**** Recorded data ****

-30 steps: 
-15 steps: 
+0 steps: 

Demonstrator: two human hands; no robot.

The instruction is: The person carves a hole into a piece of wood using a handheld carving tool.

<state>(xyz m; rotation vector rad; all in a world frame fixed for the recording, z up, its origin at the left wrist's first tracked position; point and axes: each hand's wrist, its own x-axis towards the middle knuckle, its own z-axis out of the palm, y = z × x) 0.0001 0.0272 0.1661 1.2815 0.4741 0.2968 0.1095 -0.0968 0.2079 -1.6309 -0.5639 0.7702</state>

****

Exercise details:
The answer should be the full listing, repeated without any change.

The answer:
-30 steps: 
-15 steps: 
+0 steps: 

Demonstrator: two human hands; no robot.

The instruction is: The person carves a hole into a piece of wood using a handheld carving tool.

<state>(xyz m; rotation vector rad; all in a world frame fixed for the recording, z up, its origin at the left wrist's first tracked position; point and axes: each hand's wrist, its own x-axis towards the middle knuckle, its own z-axis out of the palm, y = z × x) 0.0001 0.0272 0.1661 1.2815 0.4741 0.2968 0.1095 -0.0968 0.2079 -1.6309 -0.5639 0.7702</state>

With this, the answer is done.